# [Problem description]
Using the listing below, return each line exactly as it reads.
--------------------
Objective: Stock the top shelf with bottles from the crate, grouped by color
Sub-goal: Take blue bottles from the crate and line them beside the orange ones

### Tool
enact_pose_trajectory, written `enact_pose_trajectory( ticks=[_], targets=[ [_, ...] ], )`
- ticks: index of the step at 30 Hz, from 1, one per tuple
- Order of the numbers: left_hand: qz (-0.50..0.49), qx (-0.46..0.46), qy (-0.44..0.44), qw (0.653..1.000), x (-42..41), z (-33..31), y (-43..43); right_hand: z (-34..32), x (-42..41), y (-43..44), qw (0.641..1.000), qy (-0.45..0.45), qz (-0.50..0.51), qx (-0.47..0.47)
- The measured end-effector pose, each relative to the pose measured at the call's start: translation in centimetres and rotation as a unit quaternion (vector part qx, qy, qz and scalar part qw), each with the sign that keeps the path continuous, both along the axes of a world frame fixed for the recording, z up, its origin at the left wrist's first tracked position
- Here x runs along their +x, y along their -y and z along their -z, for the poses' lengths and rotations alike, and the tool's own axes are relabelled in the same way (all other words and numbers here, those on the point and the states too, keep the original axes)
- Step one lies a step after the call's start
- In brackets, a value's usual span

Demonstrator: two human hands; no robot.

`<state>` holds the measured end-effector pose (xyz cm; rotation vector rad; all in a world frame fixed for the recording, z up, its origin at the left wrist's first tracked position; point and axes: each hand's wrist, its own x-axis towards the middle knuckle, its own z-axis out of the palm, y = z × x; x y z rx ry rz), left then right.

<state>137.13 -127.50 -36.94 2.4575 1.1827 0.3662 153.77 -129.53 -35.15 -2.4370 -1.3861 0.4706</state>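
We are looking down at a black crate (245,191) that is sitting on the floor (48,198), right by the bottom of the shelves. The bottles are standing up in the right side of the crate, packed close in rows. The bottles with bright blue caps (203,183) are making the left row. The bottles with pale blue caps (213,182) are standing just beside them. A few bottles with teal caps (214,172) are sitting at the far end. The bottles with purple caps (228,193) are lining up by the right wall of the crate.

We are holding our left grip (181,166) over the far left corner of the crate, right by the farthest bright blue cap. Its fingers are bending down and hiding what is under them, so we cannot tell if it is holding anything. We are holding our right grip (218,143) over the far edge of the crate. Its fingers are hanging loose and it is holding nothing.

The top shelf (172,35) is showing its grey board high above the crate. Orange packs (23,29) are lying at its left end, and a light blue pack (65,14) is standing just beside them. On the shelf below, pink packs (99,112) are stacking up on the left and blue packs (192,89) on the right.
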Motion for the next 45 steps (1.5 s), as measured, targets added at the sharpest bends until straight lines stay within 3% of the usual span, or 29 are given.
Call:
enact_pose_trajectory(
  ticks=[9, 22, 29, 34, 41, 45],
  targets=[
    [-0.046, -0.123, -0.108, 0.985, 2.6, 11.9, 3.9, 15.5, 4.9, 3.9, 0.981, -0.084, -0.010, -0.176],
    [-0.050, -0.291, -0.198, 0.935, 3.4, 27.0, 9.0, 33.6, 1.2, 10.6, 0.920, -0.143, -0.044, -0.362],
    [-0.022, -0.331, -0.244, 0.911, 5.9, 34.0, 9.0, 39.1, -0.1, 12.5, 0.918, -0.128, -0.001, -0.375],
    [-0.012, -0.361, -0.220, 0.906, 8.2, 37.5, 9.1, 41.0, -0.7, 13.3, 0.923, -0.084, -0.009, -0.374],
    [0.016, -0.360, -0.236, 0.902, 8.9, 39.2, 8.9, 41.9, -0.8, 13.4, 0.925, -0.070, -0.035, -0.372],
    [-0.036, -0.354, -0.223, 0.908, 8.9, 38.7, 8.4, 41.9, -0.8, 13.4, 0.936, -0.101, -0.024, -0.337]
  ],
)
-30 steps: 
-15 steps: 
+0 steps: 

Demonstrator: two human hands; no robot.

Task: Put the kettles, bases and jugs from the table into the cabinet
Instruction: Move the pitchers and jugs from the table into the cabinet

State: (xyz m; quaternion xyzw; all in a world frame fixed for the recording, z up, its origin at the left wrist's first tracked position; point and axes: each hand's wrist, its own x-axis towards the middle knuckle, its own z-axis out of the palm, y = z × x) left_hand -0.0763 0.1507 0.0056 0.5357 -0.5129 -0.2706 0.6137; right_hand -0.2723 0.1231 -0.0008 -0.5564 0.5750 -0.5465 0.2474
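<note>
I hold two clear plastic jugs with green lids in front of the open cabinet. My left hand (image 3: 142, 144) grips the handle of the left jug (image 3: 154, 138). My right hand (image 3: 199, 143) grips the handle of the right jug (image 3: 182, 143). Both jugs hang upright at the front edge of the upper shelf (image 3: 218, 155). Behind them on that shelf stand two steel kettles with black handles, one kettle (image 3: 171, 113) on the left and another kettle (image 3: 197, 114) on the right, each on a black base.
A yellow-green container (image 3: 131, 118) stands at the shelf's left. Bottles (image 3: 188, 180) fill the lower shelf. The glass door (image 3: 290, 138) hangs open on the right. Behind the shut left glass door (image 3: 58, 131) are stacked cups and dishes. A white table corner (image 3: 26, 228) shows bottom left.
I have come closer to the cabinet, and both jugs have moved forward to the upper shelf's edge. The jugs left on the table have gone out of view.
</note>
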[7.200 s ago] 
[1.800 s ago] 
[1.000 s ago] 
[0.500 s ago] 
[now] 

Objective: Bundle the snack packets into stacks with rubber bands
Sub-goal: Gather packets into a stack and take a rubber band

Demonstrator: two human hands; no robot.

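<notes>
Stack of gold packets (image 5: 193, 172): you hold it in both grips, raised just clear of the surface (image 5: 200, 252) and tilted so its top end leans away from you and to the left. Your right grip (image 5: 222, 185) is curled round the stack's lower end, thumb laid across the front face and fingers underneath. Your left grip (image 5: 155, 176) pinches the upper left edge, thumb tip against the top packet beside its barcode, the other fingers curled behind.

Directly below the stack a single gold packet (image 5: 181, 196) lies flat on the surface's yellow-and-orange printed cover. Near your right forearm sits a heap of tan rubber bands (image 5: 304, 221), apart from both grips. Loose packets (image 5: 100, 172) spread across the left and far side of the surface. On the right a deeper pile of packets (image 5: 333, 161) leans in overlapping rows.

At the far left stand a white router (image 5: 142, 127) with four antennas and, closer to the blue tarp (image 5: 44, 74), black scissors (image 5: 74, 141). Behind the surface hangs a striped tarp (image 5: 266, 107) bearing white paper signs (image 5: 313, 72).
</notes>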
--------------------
# [Solution to this exercise]
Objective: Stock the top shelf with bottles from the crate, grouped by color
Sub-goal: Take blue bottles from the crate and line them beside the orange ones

### Tool
enact_pose_trajectory, written `enact_pose_trajectory( ticks=[_], targets=[ [_, ...] ], )`
- ticks: index of the step at 30 Hz, from 1, one per tuple
- Order of the numbers: left_hand: qz (-0.50..0.49), qx (-0.46..0.46), qy (-0.44..0.44), qw (0.653..1.000), x (-42..41), z (-33..31), y (-43..43); right_hand: z (-34..32), x (-42..41), y (-43..44), qw (0.641..1.000), qy (-0.45..0.45), qz (-0.50..0.51), qx (-0.47..0.47)
- The measured end-effector pose, each relative to the pose measured at the call's start: translation in centimetres and rotation as a unit quaternion (vector part qx, qy, qz and scalar part qw), each with the sign that keeps the path continuous, both along the axes of a world frame fixed for the recording, z up, its origin at the left wrist's first tracked position
- Here x runs along their +x, y along their -y and z along their -z, for the poses' lengths and rotations alike, and the tool's own axes are relabelled in the same way (all other words and numbers here, those on the point and the states too, keep the original axes)
- Step one lies a step after the call's start
- In brackets, a value's usual span

Demonstrator: two human hands; no robot.

`<state>` holds the measured end-effector pose (xyz cm; rotation vector rad; all in a world frame fixed for the recording, z up, its origin at the left wrist's first tracked position; point and axes: each hand's wrist, its own x-axis towards the middle knuckle, its own z-axis out of the palm, y = z × x; x y z rx ry rz), left then right.

<state>137.13 -127.50 -36.94 2.4575 1.1827 0.3662 153.77 -129.53 -35.15 -2.4370 -1.3861 0.4706</state>
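We are looking down at a black crate (245,191) that is sitting on the floor (48,198), right by the bottom of the shelves. The bottles are standing up in the right side of the crate, packed close in rows. The bottles with bright blue caps (203,183) are making the left row. The bottles with pale blue caps (213,182) are standing just beside them. A few bottles with teal caps (214,172) are sitting at the far end. The bottles with purple caps (228,193) are lining up by the right wall of the crate.

We are holding our left grip (181,166) over the far left corner of the crate, right by the farthest bright blue cap. Its fingers are bending down and hiding what is under them, so we cannot tell if it is holding anything. We are holding our right grip (218,143) over the far edge of the crate. Its fingers are hanging loose and it is holding nothing.

The top shelf (172,35) is showing its grey board high above the crate. Orange packs (23,29) are lying at its left end, and a light blue pack (65,14) is standing just beside them. On the shelf below, pink packs (99,112) are stacking up on the left and blue packs (192,89) on the right.
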Motion for the next 45 steps (1.5 s), as measured, targets added at the sharpest bends until straight lines stay within 3% of the usual span, or 29 are given.
Call:
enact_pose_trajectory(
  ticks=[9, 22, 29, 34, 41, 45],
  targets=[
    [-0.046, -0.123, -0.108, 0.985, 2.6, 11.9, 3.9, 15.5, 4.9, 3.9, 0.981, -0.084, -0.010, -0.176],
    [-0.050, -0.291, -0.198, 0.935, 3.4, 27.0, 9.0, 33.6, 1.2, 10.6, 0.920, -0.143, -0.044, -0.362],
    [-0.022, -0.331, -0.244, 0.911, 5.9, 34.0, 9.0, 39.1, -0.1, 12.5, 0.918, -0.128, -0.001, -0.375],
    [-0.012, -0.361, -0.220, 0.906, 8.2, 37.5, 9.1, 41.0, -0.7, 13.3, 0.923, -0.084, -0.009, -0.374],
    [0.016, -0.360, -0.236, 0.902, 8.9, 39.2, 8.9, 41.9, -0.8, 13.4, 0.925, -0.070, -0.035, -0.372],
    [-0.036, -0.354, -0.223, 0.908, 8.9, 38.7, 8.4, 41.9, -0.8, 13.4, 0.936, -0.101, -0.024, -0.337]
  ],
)
-30 steps: 
-15 steps: 
+0 steps: 

Demonstrator: two human hands; no robot.

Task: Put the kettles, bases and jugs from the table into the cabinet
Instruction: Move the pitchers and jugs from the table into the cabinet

State: (xyz m; quaternion xyzw; all in a world frame fixed for the recording, z up, its origin at the left wrist's first tracked position; point and axes: each hand's wrist, its own x-axis towards the middle knuckle, its own z-axis out of the palm, y = z × x) left_hand -0.0763 0.1507 0.0056 0.5357 -0.5129 -0.2706 0.6137; right_hand -0.2723 0.1231 -0.0008 -0.5564 0.5750 -0.5465 0.2474
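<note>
I hold two clear plastic jugs with green lids in front of the open cabinet. My left hand (image 3: 142, 144) grips the handle of the left jug (image 3: 154, 138). My right hand (image 3: 199, 143) grips the handle of the right jug (image 3: 182, 143). Both jugs hang upright at the front edge of the upper shelf (image 3: 218, 155). Behind them on that shelf stand two steel kettles with black handles, one kettle (image 3: 171, 113) on the left and another kettle (image 3: 197, 114) on the right, each on a black base.
A yellow-green container (image 3: 131, 118) stands at the shelf's left. Bottles (image 3: 188, 180) fill the lower shelf. The glass door (image 3: 290, 138) hangs open on the right. Behind the shut left glass door (image 3: 58, 131) are stacked cups and dishes. A white table corner (image 3: 26, 228) shows bottom left.
I have come closer to the cabinet, and both jugs have moved forward to the upper shelf's edge. The jugs left on the table have gone out of view.
</note>
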[7.200 s ago] 
[1.800 s ago] 
[1.000 s ago] 
[0.500 s ago] 
[now] 

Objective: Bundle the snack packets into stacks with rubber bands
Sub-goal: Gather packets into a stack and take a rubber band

Demonstrator: two human hands; no robot.

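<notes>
Stack of gold packets (image 5: 193, 172): you hold it in both grips, raised just clear of the surface (image 5: 200, 252) and tilted so its top end leans away from you and to the left. Your right grip (image 5: 222, 185) is curled round the stack's lower end, thumb laid across the front face and fingers underneath. Your left grip (image 5: 155, 176) pinches the upper left edge, thumb tip against the top packet beside its barcode, the other fingers curled behind.

Directly below the stack a single gold packet (image 5: 181, 196) lies flat on the surface's yellow-and-orange printed cover. Near your right forearm sits a heap of tan rubber bands (image 5: 304, 221), apart from both grips. Loose packets (image 5: 100, 172) spread across the left and far side of the surface. On the right a deeper pile of packets (image 5: 333, 161) leans in overlapping rows.

At the far left stand a white router (image 5: 142, 127) with four antennas and, closer to the blue tarp (image 5: 44, 74), black scissors (image 5: 74, 141). Behind the surface hangs a striped tarp (image 5: 266, 107) bearing white paper signs (image 5: 313, 72).
</notes>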

The requested output has been given in full.